I don't think we need all this. The commit title says everything I
think it needs to say.
> v2: fix andnot argument order, add comments
> ---
> src/mesa/drivers/dri/i965/intel_mipmap_tree.c | 18 +++++++
> src/mesa/drivers/dri/i965/intel_tiled_memcpy.c | 73 +++++++++++++++++++++-----
> 2 files changed, 79 insertions(+), 12 deletions(-)
>
> diff --git a/src/mesa/drivers/dri/i965/intel_mipmap_tree.c b/src/mesa/drivers/dri/i965/intel_mipmap_tree.c
> index 108dd87..5fc4212 100644
> --- a/src/mesa/drivers/dri/i965/intel_mipmap_tree.c
> +++ b/src/mesa/drivers/dri/i965/intel_mipmap_tree.c
> @@ -2773,6 +2773,24 @@ intel_miptree_map(struct brw_context *brw,
> } else if (!(mode & GL_MAP_WRITE_BIT) &&
> !mt->compressed && cpu_has_sse4_1 &&
> (mt->pitch % 16 == 0)) {
> + /*
> + * XXX: without sse4_1, in some situations still really want to copy
> + * regardless. Presumably this is not done for performance reasons -
> + * with movntdqa thanks to the 64byte streaming load buffer the
> + * uncached->cached copy followed by cached->cached later is always
> + * faster than doing "ordinary" uncached->cached copy.
> + * Without movntdqa, of course an additional copy doesn't help, albeit
> + * it has to be said the uncached->cached one is an order of magnitude
> + * slower than the later cached->cached one in any case.
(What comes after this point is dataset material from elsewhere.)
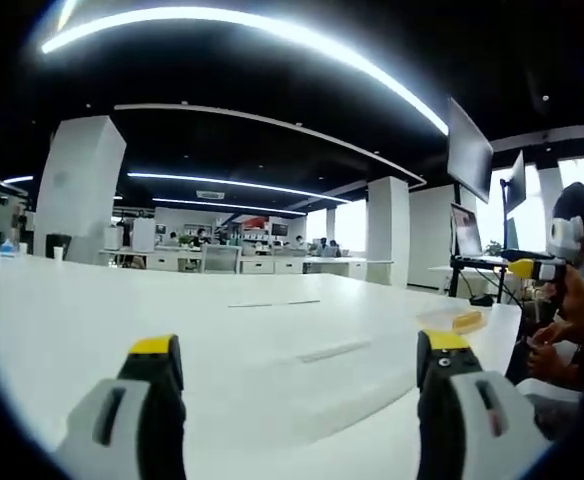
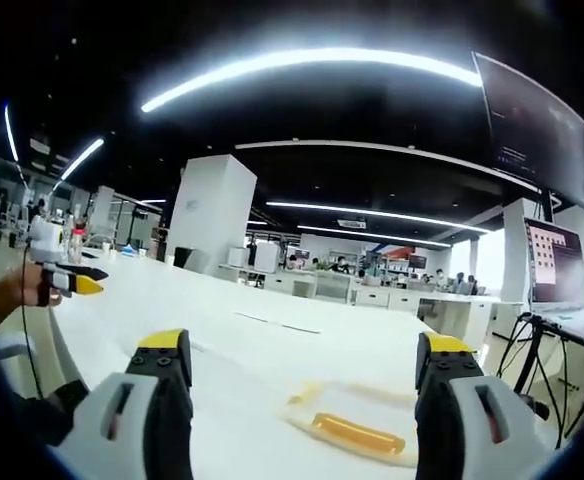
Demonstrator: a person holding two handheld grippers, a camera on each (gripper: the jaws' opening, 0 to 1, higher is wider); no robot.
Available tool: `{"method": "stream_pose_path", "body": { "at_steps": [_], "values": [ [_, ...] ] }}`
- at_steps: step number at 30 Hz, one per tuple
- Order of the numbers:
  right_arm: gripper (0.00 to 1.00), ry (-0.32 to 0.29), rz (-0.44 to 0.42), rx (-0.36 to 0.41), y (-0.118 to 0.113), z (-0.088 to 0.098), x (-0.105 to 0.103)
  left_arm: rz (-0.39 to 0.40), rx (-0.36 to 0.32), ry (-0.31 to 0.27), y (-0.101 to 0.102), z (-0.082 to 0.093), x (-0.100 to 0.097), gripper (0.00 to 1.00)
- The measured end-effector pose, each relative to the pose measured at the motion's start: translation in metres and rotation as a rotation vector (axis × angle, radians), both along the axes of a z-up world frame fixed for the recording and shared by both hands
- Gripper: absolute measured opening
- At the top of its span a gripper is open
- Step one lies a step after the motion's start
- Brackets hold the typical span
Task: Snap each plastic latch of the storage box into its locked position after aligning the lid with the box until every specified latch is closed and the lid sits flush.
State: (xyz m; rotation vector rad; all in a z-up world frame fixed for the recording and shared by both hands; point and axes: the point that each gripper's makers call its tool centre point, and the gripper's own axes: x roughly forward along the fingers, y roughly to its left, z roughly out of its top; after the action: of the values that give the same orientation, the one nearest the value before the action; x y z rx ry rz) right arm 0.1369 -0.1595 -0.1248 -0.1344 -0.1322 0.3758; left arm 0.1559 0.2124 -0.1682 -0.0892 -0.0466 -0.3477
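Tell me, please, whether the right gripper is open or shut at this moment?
Open. In the right gripper view, the right gripper's yellow-tipped fingers stand wide apart with only the white table between them, holding nothing.

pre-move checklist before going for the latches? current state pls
1. Left gripper open, nothing held: ok.
2. Right gripper open, nothing held: ok.
3. Lid in reach, low between the right jaws: ok.
4. Lid flush on box: cannot tell, box body hidden.
5. Yellow latch locked: cannot tell.
6. Other latches located: not ok; one yellow piece lies far right in the left gripper view.
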Motion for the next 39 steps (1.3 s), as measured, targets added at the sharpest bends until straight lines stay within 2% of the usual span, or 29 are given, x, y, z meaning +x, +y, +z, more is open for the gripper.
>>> {"method": "stream_pose_path", "body": {
  "at_steps": [8, 12, 23, 39],
  "values": [
    [0.94, 0.006, -0.011, 0.008, -0.006, -0.001, 0.000, -0.033, 0.036, 0.014, -0.016, 0.005, 0.015, 0.98],
    [0.93, 0.004, -0.012, 0.008, -0.006, -0.001, 0.000, -0.044, 0.043, 0.003, -0.021, 0.011, 0.019, 0.98],
    [0.93, 0.004, -0.023, 0.009, -0.009, 0.002, 0.001, -0.131, 0.081, 0.017, -0.047, 0.018, 0.033, 0.99],
    [0.95, 0.075, -0.065, -0.017, -0.019, -0.009, 0.007, -0.209, 0.097, 0.028, -0.070, 0.019, 0.048, 0.99]
  ]
}}
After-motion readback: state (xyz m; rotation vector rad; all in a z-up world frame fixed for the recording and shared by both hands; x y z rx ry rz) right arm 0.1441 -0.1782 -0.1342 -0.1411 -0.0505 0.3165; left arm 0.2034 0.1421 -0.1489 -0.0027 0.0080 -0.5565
> + * But mesa may not do a simple memcpy on that memory later - some
> + * glReadPixels paths for instance will well hit per-byte access which
> + * is a complete performance killer on uncached memory. So in these
> + * cases really want to copy regardless, unless the map below could
> + * play some tricks making the memory cached.
> + * (Or otherwise ensure mesa can't hit these paths often, for instance
> + * glReadPixels requiring conversions could be handled by meta, so in
> + * end it really would be just memcpy.)
> + */
Walls of text are really hard to read...
I don't think adding this comment to the code is particularly
valuable, but it does make me wonder if we should just add a memcpy
fallback after this path? Maybe we don't care once we have this patch.
> intel_miptree_map_movntdqa(brw, mt, map, level, slice);
> #endif
> } else {
> diff --git a/src/mesa/drivers/dri/i965/intel_tiled_memcpy.c b/src/mesa/drivers/dri/i965/intel_tiled_memcpy.c
> index 2383401..42fdde1 100644
> --- a/src/mesa/drivers/dri/i965/intel_tiled_memcpy.c
> +++ b/src/mesa/drivers/dri/i965/intel_tiled_memcpy.c
> @@ -36,10 +36,13 @@
> #include "brw_context.h"
> #include "intel_tiled_memcpy.h"
>
> -#ifdef __SSSE3__
> +#if defined(__SSSE3__)
> #include <tmmintrin.h>
> +#elif defined(__SSE2__)
> +#include <emmintrin.h>
> #endif
>
> +
> #define FILE_DEBUG_FLAG DEBUG_TEXTURE
>
> #define ALIGN_DOWN(a, b) ROUND_DOWN_TO(a, b)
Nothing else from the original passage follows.